3

How do I improve the performance of this simple piece of python code ? Isn't re.search the best way to find a matching line, since it is almost ~6x slower than Perl or am I doing something wrong ?

#!/usr/bin/env python

import re
import time
import sys

i=0
j=0
time1=time.time()
base_register =r'DramBaseAddress\d+'
for line in  open('rndcfg.cfg'):
    i+=1
    if(re.search(base_register, line)):
        j+=1
time2=time.time()

print (i,j)
print (time2-time1)    
print (sys.version)

This code takes about 0.96 seconds to complete (Average of 10 runs)
Output:

168197 2688
0.8597519397735596
3.3.2 (default, Sep 24 2013, 15:14:17)
[GCC 4.1.1]

while the following Perl code does it in 0.15 seconds.

#!/usr/bin/env perl
use strict;
use warnings;

use Time::HiRes qw(time);

my $i=0;my $j=0;
my $time1=time;
open(my $fp, 'rndcfg.cfg');
while(<$fp>)
{
    $i++;
    if(/DramBaseAddress\d+/)
    {
        $j++;
    }
}
close($fp);
my $time2=time;

printf("%d,%d\n",$i,$j);
printf("%f\n",$time2-$time1);
printf("%s\n",$]);


Output:

168197,2688
0.135579
5.012001

EDIT: Corrected regular expression - Which worsened the performance slightly

Jean
  • 21,665
  • 24
  • 69
  • 119
  • 1
    You should pre-compile the regular expression if you use it several times, or in this case use `in` instead: `if base_register in line:`. – Klaus D. Jun 01 '15 at 16:51
  • 1
    If you read the note to [`re.compile`](https://docs.python.org/3/library/re.html#re.compile) you'll see: "The compiled versions of the most recent patterns passed to re.compile() and the module-level matching functions are cached, so programs that use only a few regular expressions at a time needn’t worry about compiling regular expressions." – Matthias Jun 01 '15 at 16:58

3 Answers3

5

actually, regular expression is less efficient than the string methods in Python. From https://docs.python.org/2/howto/regex.html#use-string-methods:

Strings have several methods for performing operations with fixed strings and they’re usually much faster, because the implementation is a single small C loop that’s been optimized for the purpose, instead of the large, more generalized regular expression engine.

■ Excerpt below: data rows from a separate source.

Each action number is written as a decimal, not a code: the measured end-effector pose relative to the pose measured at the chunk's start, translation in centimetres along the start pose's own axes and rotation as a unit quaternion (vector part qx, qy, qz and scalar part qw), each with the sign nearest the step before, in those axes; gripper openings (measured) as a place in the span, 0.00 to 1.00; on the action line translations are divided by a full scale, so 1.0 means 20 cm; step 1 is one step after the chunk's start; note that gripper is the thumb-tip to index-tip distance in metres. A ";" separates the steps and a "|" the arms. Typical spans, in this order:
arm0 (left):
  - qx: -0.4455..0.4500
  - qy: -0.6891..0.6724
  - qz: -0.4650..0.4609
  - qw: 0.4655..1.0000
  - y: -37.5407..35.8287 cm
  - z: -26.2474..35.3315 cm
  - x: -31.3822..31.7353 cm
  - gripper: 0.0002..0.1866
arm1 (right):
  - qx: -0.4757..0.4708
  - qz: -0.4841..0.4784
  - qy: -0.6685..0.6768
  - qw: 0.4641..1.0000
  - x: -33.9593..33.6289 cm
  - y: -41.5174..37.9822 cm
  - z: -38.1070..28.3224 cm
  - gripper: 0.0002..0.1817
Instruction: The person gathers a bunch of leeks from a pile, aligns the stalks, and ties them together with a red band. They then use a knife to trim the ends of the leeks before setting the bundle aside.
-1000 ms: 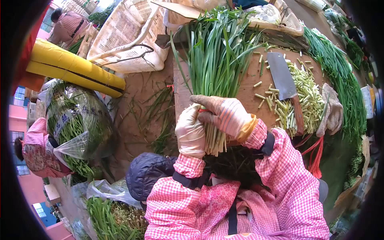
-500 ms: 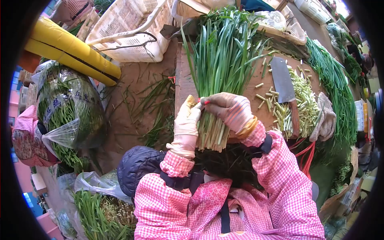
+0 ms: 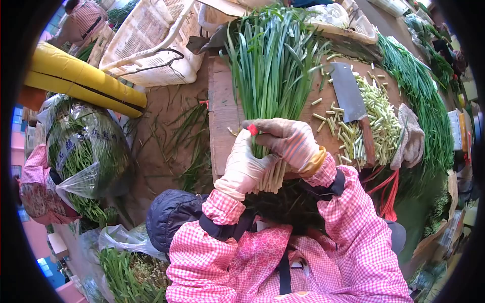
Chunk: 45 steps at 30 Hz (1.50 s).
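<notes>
A thick bundle of long green leafy stalks (image 3: 270,65) lies on the wooden board (image 3: 221,96), its pale cut ends pointing toward me. Around its lower part are both gloved hands. My left hand (image 3: 247,164) wraps the left side, thumb across the stalks. My right hand (image 3: 288,141) grips from the right, fingers bent near a small red tie (image 3: 252,130) at the bundle's upper left. To the right, a cleaver (image 3: 347,91) with a wooden handle lies beside a heap of short cut stem pieces (image 3: 379,106).
A knitted glove (image 3: 408,136) and red strings (image 3: 388,194) are at the board's right side. More green stalks (image 3: 419,96) lie beyond. White crates (image 3: 146,40) stand behind; a yellow roll (image 3: 86,78) and a plastic-wrapped bundle (image 3: 88,146) are at left. Other people are visible at left and upper left.
My left hand has moved lower and now wraps the bundle's side instead of pinching at the red tie. My right hand has shifted slightly left. The whole view has shifted a little.
</notes>
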<state>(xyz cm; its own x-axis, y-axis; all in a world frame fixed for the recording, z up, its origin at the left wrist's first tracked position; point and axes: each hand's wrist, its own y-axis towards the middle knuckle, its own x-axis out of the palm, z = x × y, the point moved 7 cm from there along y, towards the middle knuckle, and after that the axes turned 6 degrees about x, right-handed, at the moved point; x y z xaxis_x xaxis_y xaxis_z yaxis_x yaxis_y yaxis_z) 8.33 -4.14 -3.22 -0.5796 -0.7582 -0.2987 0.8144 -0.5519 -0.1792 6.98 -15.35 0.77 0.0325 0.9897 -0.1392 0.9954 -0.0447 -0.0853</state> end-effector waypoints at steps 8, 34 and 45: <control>-0.017 0.123 -0.011 0.992 0.01 0.05 -0.02 0.36 | 0.009 -0.014 -0.010 1.000 0.00 0.02 0.05 0.15; -0.237 -0.350 -0.157 0.893 0.34 0.01 -0.17 0.39 | 0.084 0.068 0.190 0.976 -0.14 -0.16 -0.06 0.10; -0.072 -0.503 -0.132 0.851 0.34 0.32 0.18 0.28 | -0.053 -0.124 -0.095 0.986 -0.17 -0.40 -0.22 0.11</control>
<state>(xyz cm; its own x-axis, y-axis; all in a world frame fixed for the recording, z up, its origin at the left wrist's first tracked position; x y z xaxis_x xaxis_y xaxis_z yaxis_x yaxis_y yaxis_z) 11.70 -12.81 0.51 -0.4160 -0.5677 0.7104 0.6052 -0.7559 -0.2496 -0.65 -17.80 6.34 -0.2205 0.9245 -0.3108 0.9748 0.2199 -0.0374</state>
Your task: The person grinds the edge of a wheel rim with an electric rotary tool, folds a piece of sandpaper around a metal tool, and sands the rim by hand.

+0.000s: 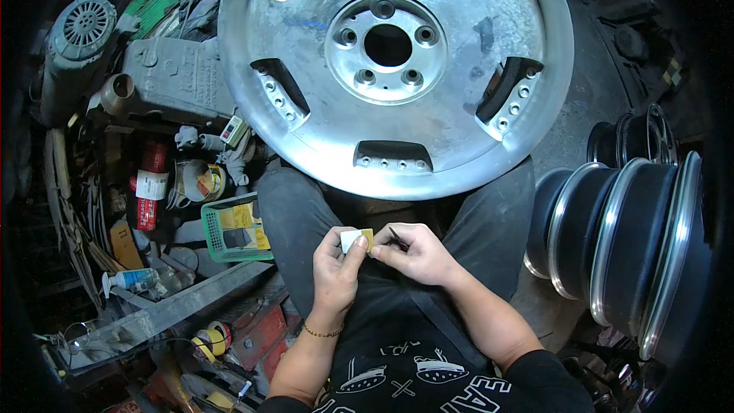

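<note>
Our black shirt [404,371] w/ white print is nearest, just below our fingers. L hand [335,268] pinches a small white-and-yellow pc [349,240] btwn thumb & fingers; R hand [417,254], fingers curled nearly closed, meets its R side & grips a thin dark item [396,237], type unclear. Big metal wheel [306,107] is beyond our fingertips; green basket [216,243] L of them, rims [612,233] well R.

1. Right of the fingers [355,250]: worn gray floor [589,69], plus a row of silver-lipped wheels [627,245].
2. Left: 1 green basket [215,239], then 1 red cylinder [146,215] farther out.
3. Well up-left: 1 dusty motor [82,30] near a gray housing [176,73].
4. Down-left: 1 slanting metal beam [172,312].
5. Cool, whitish light; dim outer edges.
</note>
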### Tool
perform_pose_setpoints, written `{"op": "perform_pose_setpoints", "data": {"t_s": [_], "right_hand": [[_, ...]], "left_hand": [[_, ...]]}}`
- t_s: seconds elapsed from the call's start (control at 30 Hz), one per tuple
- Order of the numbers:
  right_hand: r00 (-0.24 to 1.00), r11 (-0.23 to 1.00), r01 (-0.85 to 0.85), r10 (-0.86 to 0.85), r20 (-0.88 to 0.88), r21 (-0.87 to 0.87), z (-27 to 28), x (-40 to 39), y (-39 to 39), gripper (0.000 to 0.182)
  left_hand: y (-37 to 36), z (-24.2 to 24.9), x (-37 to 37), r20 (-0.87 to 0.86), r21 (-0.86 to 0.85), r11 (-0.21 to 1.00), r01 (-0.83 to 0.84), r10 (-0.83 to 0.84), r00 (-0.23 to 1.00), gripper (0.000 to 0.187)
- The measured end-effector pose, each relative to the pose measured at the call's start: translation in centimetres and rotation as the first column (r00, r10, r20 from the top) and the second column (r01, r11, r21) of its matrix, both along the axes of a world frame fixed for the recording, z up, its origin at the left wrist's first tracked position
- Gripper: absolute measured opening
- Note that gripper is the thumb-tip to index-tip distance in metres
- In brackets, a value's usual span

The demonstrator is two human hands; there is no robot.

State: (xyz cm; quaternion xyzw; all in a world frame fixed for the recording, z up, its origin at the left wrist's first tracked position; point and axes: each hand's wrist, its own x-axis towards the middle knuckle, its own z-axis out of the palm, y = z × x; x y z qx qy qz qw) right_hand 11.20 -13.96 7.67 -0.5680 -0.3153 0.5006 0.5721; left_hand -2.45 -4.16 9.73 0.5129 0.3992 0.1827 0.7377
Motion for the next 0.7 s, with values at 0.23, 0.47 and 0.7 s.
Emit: {"op": "perform_pose_setpoints", "data": {"t_s": [0.23, 0.47, 0.7], "right_hand": [[0.998, 0.997, -0.034, 0.037, -0.043, 0.069, -0.7, 0.1, 0.0, 0.014], [0.985, 0.986, -0.161, 0.164, 0.052, -0.054, 0.4, 0.1, -0.1, 0.011], [0.996, 0.998, -0.046, 0.05, -0.075, 0.052, -0.7, -0.5, 0.0, 0.013]], "left_hand": [[0.2, -0.6, -1.1, 0.081, -0.199, 0.98, 0.027, -0.011, 0.997, 0.011], [1.5, 0.9, -1.3, -0.254, 0.31, 0.894, 0.322, -0.249, 0.935, 0.012], [0.8, -0.4, -0.8, -0.043, 0.199, 0.972, 0.127, -0.121, 0.992, 0.012]]}}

replacing re.search with str.find will give you better runtime. otherwise, using the in operator that others suggested would be optimized, too.

as for the speed difference between the Python & Perl version, i'll just chalk it up to the inherent quality of each language: text processing - python vs perl performance

Community
  • 1
  • 1
oxymor0n
  • 1,089
  • 7
  • 15
  • How can I use `str.find` for a regex ? – Jean Jun 02 '15 at 20:32
  • oh `str.find` is not regex at all; it's a simple substring matching. I just noticed the `\d+` part of your regex, so this might not be totally applicable, but if you only want to count the lines with `"DramBaseAddress"` in them (that is, if the trailing digits don't make a difference), then you can replace `if(re.search(base_register, line)):` with either `if "DramBaseAddress" in line:` or `if line.find("DramBaseAddress") > -1:`. If the trailing digits are important, however, then your best bet is @Veedrac's answer below. – oxymor0n Jun 02 '15 at 21:23
1

In this case you are using a fixed string, not a regular expression.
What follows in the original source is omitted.